Of course, it isn’t just the students themselves having to deal with this difficult transition period, but also the parents back home worrying about them. Zachary’s mother, Kim, said she knew all three of her children who returned to the US to go to college had become fed up with “dumb comments” about where they were “from,” and all started just falling back on saying they were from Texas to make life easier.

“After the first two kids went back to the US, I looked for a TCK repatriation camp to send my youngest to in order to help him settle back in the US,” she said.  

“Unfortunately they have several of these camps for missionary kids, but I could not find one that was for other TCKs. I think this could have been a huge help to my kids.”

So is there anything TCK students and their parents can do to help get ready for this difficult transition? I asked Paula Vexlir, a clinical, registered psychologist who specializes in supporting expats and migrants through her private practice ExpatPsi (www.expatpsi.com).  Paula told me that many TCKs would find the adjustment to university in their home countries a particular challenge because not only would they be discovering their home country’s culture but at the same time they would be processing the grief of finding out they are not as American (or Brazilian or British) as they thought they were.

“For some people, this grieving might sound like a minor challenge,” she said. “But you need to take into consideration that, in many cases, these TCKs have built their identity saying that they are, for example, American. And then they finally move back ‘home’ and end up feeling that they don't fit in, that they don't relate to their fellow American classmates and feel more comfortable with the international students. Well, this makes them question not only their identity but also their previous beliefs about who they are and where they belong.”

Although this may be similar to the experience many expats have when they move home, a college student has to deal with this situation alone and in the potentially very charged atmosphere of a new college year.

So how would Paula suggest new students and their parents prepare for this experience?

“Knowing what to expect makes a huge difference in our lives, and TCKs are not an exception,” she said.

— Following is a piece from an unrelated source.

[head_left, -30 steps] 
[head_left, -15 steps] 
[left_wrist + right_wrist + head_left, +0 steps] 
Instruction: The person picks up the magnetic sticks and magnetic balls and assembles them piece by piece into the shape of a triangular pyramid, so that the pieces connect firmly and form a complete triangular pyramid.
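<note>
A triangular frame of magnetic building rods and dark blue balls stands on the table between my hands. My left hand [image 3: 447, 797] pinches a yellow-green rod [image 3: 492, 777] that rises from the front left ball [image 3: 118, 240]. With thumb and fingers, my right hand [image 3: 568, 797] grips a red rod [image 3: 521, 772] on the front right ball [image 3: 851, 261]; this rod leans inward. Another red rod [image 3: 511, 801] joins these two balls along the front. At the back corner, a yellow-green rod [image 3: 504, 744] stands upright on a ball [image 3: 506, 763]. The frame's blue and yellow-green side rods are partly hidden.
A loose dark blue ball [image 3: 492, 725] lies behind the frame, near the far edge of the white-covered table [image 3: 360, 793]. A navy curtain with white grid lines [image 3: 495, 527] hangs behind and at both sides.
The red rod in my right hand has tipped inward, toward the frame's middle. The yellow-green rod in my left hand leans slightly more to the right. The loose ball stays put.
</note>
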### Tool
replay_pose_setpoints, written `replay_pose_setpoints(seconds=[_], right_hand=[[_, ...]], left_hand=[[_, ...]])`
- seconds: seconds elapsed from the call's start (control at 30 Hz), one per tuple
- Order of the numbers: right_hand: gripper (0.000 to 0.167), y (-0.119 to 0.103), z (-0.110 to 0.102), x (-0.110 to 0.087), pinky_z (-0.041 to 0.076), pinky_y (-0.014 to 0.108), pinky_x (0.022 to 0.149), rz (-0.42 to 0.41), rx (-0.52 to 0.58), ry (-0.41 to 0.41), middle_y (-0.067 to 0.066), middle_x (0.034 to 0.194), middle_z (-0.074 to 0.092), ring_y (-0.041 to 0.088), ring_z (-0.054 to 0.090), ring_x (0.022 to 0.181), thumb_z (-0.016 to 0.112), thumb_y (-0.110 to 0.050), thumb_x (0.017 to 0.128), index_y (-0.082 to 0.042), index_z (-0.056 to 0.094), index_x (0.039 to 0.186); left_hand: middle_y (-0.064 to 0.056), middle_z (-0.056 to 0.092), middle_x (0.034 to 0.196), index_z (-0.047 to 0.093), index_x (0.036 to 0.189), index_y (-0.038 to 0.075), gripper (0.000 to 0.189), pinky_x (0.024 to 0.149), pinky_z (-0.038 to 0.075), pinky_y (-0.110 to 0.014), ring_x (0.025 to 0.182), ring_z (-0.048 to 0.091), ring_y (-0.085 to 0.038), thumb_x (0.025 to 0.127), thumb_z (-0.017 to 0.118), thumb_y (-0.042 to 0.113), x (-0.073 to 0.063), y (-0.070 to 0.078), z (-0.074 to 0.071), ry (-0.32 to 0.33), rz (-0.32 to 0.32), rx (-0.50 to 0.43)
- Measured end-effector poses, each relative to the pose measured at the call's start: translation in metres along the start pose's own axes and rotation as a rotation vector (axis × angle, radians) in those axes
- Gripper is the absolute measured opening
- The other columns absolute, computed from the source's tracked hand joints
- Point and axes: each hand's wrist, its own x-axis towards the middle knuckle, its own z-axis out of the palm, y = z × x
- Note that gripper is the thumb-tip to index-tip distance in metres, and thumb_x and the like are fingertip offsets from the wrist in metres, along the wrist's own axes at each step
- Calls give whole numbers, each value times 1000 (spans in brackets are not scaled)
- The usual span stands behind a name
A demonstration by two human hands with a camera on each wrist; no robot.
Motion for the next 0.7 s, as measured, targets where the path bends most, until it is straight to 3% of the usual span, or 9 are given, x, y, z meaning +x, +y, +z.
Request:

“Parents should explain what being a Third Culture Kid means and help them understand their uniqueness. It is important for them to understand both the benefits and also the challenges of being TCKs because it will help them make sense of what they will go through.”

She also suggested parents should discuss the phases of transition with their children so that they understand what they are going through. If this can be done before leaving for college, all the better—if they do need to go through the so-called grieving process described above, then better to do it while they are still at home and have the support of family around them.

“Prepare them for the sadness, the grieving, the challenges,” she said. “If you teach your TCKs that grieving is normal and the expected reaction to losses, then you are helping them not only with college transition but with their entire lives.”

Paula’s suggested reading on this subject—Third Culture Kids: Growing Up Among Worlds by David Pollock and Ruth van Reken and The Global Nomad's Guide to University Transition by Tina L Quick.

Clara Wiggins is a British writer and author of the Expat Partner’s Survival Guide. Her work has appeared in the Washington Post, the Wall Street Journal, Parent.co and other publications.